Given records START

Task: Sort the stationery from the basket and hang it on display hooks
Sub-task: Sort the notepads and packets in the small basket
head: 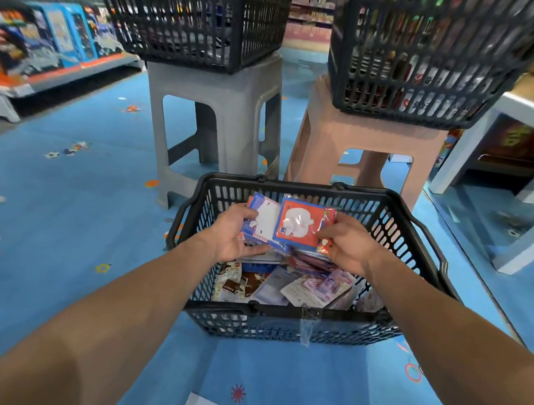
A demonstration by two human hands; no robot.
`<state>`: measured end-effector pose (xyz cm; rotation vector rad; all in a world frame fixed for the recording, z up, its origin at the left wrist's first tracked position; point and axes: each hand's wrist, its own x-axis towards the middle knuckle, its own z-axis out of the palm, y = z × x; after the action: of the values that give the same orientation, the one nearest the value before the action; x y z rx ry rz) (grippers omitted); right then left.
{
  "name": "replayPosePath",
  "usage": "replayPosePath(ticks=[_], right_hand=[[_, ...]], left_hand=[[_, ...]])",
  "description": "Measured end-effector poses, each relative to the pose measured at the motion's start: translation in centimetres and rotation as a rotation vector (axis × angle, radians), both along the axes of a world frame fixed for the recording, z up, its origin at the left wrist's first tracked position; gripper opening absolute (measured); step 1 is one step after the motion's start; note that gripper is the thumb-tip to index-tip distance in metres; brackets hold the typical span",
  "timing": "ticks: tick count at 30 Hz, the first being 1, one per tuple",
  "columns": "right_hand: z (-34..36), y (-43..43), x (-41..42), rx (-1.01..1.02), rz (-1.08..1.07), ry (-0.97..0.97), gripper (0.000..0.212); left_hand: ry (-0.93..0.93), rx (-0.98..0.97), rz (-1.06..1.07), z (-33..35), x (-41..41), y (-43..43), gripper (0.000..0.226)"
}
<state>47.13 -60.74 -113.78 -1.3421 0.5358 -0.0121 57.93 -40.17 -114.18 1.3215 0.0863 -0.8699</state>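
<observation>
A black plastic basket (284, 311) stands on the blue floor in front of me, holding several wrapped stationery packs (304, 286). Above it my left hand (236, 233) grips a stack of blue-edged white packs (266, 219). My right hand (347, 246) pinches the right edge of a red pack with a white figure (300, 224), which lies on top of the stack. No display hooks are in view.
Behind the basket stand a grey stool (214, 119) and a pink stool (364, 145), each carrying a black basket (191, 22) (422, 55). A low shelf of boxed goods (51, 42) runs at the left. White shelving (490, 158) stands at the right.
</observation>
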Motion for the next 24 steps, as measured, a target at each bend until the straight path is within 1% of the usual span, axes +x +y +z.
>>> replayPosePath(ticks=[4,7,11,15,16,19,20,21,24], right_hand=[[0.2,0.7,0.1,-0.057,-0.107,-0.008,0.028],[0.1,1.2,0.3,-0.106,-0.11,0.036,0.02],[0.1,1.7,0.2,-0.199,-0.047,0.071,0.025],[0.1,2.1,0.2,-0.177,-0.073,0.046,0.027],[0.1,2.3,0.2,-0.152,-0.09,0.033,0.032],[-0.2,2.8,0.6,-0.099,-0.152,0.018,0.062],[-0.4,2.9,0.8,-0.092,-0.169,0.026,0.068],[-0.3,3.0,0.9,-0.1,-0.164,0.037,0.066],[-0.1,3.2,0.9,-0.138,-0.08,0.078,0.045]], left_hand=[[0.013,0.039,0.022,-0.3,0.0,0.0,0.022],[0.008,0.044,0.003,0.0,-0.4,-0.8,0.026],[-0.021,0.031,-0.067,0.4,-1.2,-1.9,0.041],[-0.086,0.038,-0.064,0.2,-1.6,-2.4,0.03],[-0.097,0.032,-0.061,0.0,-1.5,-2.5,0.028],[-0.114,0.01,-0.05,-0.1,-1.4,-2.6,0.026],[-0.11,0.005,-0.044,-0.2,-1.4,-2.6,0.024],[-0.099,0.0,-0.043,-0.2,-1.5,-2.6,0.023],[-0.063,-0.009,-0.079,-0.1,-1.8,-2.6,0.025]])
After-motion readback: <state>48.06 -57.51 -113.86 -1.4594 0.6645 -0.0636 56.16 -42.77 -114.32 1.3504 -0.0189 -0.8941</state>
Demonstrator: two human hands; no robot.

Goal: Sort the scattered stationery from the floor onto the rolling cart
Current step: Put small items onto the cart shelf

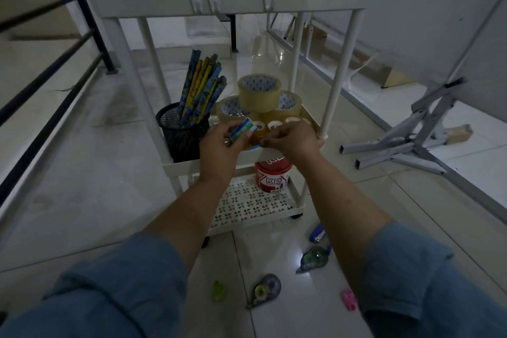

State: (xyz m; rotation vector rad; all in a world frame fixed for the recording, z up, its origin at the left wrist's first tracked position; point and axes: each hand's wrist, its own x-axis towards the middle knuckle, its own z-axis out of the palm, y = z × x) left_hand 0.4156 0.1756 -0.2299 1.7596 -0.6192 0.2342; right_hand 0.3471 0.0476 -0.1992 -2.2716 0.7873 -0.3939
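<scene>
left hand [219,147] pinches small blue-green cardboard box [243,129] above front edge of white plastic rolling cart [183,167] middle shelf; right hand [297,140] curled, grasp cannot be told

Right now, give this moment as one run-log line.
left hand: holds small box | right hand: by small tape rolls, grasp unclear | where: middle shelf | floor: two correction tapes

A pencil cup [182,132] stands left of the hands [219,145], tape rolls [259,96] behind them, on a cart shelf [175,166]. A tub [273,177] sits on the shelf below them. Correction tapes [264,289] lie on the floor [82,173], nearer.
</scene>
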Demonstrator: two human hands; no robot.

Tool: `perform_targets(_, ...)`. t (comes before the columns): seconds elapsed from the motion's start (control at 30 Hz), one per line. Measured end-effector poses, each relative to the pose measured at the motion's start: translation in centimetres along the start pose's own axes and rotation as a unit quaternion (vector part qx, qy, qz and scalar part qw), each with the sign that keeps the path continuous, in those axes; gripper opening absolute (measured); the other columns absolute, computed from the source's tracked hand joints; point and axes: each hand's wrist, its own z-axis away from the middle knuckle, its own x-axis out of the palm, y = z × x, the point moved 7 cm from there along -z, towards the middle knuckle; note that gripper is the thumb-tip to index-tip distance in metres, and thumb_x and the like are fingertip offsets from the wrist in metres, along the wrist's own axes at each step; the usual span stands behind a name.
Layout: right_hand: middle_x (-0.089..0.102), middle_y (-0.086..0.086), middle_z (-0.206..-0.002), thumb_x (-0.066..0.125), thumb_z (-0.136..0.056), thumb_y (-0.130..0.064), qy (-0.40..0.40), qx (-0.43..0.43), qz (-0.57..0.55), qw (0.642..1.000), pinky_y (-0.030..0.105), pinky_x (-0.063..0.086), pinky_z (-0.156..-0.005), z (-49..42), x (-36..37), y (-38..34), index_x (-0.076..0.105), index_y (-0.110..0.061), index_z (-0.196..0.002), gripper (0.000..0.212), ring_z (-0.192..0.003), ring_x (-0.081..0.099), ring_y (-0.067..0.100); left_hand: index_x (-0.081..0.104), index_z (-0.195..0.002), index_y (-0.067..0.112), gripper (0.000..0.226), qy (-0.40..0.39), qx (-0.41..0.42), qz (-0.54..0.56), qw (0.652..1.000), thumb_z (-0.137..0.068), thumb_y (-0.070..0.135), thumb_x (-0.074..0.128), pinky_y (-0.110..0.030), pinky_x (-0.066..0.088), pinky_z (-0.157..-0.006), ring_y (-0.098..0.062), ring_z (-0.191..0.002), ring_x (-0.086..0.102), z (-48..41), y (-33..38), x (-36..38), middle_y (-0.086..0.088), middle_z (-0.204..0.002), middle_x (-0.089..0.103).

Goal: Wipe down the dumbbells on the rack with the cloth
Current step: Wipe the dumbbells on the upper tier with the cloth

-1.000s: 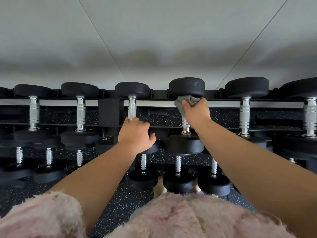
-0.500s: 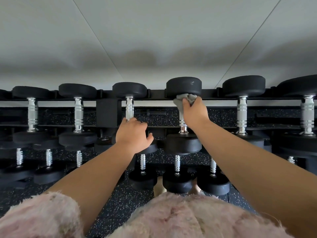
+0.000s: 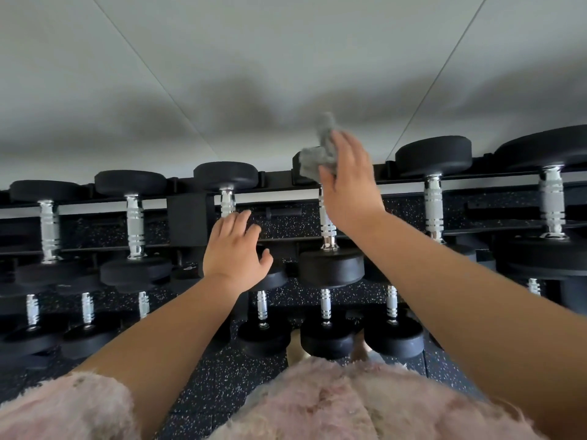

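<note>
On the black metal rack (image 3: 187,217), your right hand (image 3: 347,185) grips a crumpled grey cloth (image 3: 314,158) over a black chrome-handled dumbbell (image 3: 330,268); your left hand (image 3: 235,249) hovers, fingers relaxed.

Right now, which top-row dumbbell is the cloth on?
The top-row dumbbell under the right hand: the grey cloth covers its far head, while the other dumbbells' far heads are bare.

Open slots run between the chrome handles (image 3: 433,211) of the dumbbells (image 3: 433,155) on the rack's (image 3: 276,182) top tier, except where a black bracket (image 3: 187,217) fills the one just beside the left hand (image 3: 235,249). The pale wall (image 3: 286,74) closes in behind the far heads, where the right hand (image 3: 347,185) holds the cloth (image 3: 316,157). Lower dumbbells (image 3: 327,336) crowd the space beneath.
</note>
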Motion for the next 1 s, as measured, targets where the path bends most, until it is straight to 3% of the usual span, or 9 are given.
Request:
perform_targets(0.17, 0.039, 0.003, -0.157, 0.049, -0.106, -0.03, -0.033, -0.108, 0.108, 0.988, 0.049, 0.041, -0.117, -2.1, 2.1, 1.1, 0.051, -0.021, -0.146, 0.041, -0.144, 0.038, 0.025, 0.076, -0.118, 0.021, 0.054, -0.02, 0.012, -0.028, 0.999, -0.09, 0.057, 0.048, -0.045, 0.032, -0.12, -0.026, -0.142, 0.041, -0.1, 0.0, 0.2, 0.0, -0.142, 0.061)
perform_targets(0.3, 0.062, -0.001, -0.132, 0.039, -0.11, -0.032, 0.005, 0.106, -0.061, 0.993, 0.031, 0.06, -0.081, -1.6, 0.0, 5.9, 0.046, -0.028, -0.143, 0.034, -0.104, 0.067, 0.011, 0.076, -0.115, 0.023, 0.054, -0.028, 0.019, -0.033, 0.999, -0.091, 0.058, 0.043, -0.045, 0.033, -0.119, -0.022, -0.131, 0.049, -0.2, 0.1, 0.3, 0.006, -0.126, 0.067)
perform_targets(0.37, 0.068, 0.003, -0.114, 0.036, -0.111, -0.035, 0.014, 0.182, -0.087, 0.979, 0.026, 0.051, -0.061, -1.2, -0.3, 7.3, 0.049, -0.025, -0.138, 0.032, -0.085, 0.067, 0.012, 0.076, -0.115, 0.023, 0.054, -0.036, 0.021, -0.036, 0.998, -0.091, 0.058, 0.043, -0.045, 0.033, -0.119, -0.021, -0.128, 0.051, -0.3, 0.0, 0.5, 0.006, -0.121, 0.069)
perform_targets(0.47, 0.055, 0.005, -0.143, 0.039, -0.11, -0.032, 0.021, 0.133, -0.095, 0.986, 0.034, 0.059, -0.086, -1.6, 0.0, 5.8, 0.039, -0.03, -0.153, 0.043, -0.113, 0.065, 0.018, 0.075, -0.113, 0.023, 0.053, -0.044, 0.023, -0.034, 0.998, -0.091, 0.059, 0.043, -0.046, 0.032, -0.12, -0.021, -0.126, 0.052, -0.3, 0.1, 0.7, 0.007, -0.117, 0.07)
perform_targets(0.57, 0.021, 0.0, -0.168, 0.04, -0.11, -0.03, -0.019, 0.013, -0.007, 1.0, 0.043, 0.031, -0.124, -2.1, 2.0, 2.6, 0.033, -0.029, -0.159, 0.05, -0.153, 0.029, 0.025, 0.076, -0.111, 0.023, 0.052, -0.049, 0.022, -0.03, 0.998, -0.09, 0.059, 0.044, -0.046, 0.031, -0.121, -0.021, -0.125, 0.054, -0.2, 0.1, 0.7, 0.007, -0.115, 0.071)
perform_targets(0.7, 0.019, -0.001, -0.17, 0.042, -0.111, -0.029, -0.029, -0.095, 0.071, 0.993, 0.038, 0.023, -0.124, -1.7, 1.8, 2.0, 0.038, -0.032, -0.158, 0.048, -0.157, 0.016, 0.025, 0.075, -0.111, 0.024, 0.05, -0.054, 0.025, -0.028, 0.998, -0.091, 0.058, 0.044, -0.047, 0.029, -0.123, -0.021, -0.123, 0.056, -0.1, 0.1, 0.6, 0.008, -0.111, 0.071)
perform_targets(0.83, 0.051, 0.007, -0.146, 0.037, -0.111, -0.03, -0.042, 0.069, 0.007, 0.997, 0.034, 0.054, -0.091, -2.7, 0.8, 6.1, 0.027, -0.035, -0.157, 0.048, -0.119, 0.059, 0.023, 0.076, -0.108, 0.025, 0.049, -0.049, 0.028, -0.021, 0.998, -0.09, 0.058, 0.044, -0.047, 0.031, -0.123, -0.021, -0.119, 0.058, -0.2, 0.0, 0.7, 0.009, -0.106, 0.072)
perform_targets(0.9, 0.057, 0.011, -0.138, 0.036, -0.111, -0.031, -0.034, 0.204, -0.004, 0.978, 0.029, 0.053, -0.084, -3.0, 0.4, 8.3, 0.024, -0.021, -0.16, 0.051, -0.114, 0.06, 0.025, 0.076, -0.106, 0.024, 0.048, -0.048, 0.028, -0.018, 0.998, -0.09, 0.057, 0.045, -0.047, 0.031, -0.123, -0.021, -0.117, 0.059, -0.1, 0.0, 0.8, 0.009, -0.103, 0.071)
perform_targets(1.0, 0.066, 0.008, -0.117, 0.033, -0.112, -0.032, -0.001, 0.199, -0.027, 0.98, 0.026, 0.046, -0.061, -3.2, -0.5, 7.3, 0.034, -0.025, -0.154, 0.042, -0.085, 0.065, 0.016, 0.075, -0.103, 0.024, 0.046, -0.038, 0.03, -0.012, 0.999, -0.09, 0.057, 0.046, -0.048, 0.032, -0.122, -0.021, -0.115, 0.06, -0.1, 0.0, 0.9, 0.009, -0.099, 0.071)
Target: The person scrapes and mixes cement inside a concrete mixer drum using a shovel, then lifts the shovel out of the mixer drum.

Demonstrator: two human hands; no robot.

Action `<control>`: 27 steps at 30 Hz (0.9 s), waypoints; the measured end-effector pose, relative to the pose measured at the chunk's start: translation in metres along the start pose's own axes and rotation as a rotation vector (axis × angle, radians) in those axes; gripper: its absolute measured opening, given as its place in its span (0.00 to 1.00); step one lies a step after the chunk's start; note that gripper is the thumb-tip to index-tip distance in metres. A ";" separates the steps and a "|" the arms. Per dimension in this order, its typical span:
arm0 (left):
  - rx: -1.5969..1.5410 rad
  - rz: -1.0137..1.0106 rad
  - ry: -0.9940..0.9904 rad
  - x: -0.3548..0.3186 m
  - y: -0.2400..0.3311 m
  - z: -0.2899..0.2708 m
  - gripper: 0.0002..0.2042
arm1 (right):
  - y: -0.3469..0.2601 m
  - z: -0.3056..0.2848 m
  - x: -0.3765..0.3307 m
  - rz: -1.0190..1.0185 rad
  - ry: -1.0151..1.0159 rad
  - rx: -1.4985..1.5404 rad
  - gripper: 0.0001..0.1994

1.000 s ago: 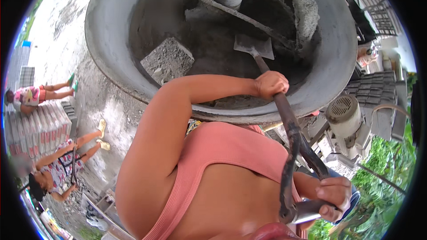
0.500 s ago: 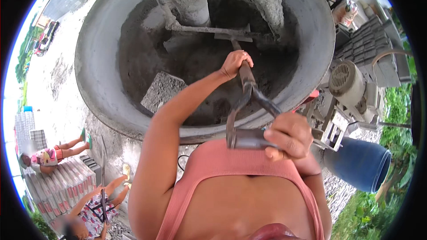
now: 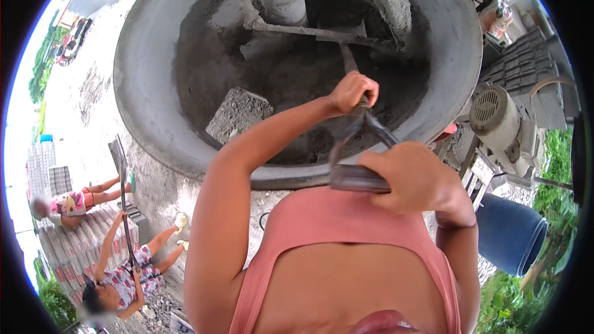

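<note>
The left hand [image 3: 354, 94] had the shovel [image 3: 349, 59] tight by the shaft, and the right hand [image 3: 409, 176] was wrapped round its end handle [image 3: 354, 179], close to the chest! The blade sat far inside the round tub [image 3: 145, 80], by a crusted metal bar [image 3: 288, 28]. A rough block [image 3: 238, 114] lay left; right, a motor [image 3: 493, 110], a blue barrel [image 3: 508, 232] nearer. Off left, a co-worker [image 3: 127, 286] gripped a long-handled tool [image 3: 127, 226]!

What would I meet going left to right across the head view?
Co-worker in patterned clothes, rough grey block, left hand around the shovel shaft, right hand on its crossbar grip, blue barrel.
</note>
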State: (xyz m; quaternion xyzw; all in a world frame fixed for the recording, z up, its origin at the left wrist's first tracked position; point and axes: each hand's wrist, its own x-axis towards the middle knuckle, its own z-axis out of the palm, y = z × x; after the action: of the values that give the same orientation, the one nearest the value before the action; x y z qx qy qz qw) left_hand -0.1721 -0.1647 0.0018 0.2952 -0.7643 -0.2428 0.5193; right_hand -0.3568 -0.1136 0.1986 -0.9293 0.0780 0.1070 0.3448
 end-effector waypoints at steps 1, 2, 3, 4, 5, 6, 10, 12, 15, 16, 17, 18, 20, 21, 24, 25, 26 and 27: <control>-0.038 -0.014 -0.003 0.002 -0.002 0.016 0.14 | 0.003 0.007 -0.011 0.073 0.003 -0.088 0.16; -0.068 -0.027 0.001 0.004 0.000 0.024 0.14 | 0.004 0.013 -0.020 0.139 0.004 -0.184 0.16; -0.112 -0.119 -0.054 0.003 0.001 0.028 0.15 | -0.001 0.017 -0.029 0.135 0.002 -0.189 0.16; -0.102 -0.121 -0.045 0.006 0.013 0.031 0.15 | -0.007 0.017 -0.039 0.132 0.154 -0.195 0.15; 0.040 -0.074 -0.030 0.006 0.035 0.030 0.15 | -0.014 0.016 -0.046 0.103 0.296 -0.192 0.14; 0.141 0.001 -0.039 0.013 0.051 0.038 0.15 | -0.025 0.013 -0.063 0.120 0.299 -0.194 0.14; -0.042 0.049 -0.062 0.019 0.070 0.059 0.09 | -0.047 0.007 -0.092 0.111 0.365 -0.225 0.13; 0.189 -0.080 -0.087 -0.004 0.040 0.027 0.11 | -0.022 0.020 -0.050 0.081 0.434 -0.213 0.12; 0.037 -0.151 0.182 0.000 -0.011 0.027 0.19 | 0.028 0.050 -0.008 0.160 0.578 -0.128 0.10; -0.168 -0.318 0.194 -0.002 -0.014 0.021 0.21 | 0.027 0.050 -0.008 0.164 0.594 -0.132 0.10; -0.085 -0.205 0.149 -0.001 -0.005 0.020 0.23 | 0.022 0.051 -0.010 0.153 0.596 -0.117 0.10; -0.126 -0.386 0.089 0.000 0.005 0.021 0.26 | 0.018 0.052 -0.013 0.144 0.599 -0.103 0.10; 0.162 -0.198 0.042 -0.003 0.041 0.020 0.20 | -0.016 0.029 -0.034 0.072 0.473 -0.126 0.11; 0.193 -0.117 0.050 -0.003 0.057 0.022 0.17 | -0.029 0.017 -0.044 0.038 0.378 -0.144 0.11; -0.009 -0.108 0.043 -0.003 0.065 0.017 0.12 | -0.035 0.013 -0.047 -0.075 0.338 -0.185 0.13; 0.039 -0.122 0.034 -0.002 0.043 0.012 0.14 | -0.032 0.013 -0.035 0.001 0.322 -0.204 0.14; 0.080 -0.137 0.014 -0.001 0.020 0.007 0.15 | -0.011 0.023 -0.012 0.054 0.406 -0.187 0.14; 0.156 -0.058 0.073 0.005 -0.002 -0.002 0.19 | 0.012 0.034 0.008 0.098 0.484 -0.174 0.15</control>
State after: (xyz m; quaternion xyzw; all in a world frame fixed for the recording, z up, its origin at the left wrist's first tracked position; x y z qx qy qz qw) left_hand -0.1708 -0.1699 0.0042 0.3655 -0.7526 -0.1868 0.5149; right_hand -0.3561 -0.1009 0.1643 -0.9492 0.1934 -0.0954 0.2293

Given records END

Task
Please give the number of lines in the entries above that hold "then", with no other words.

Answer section
2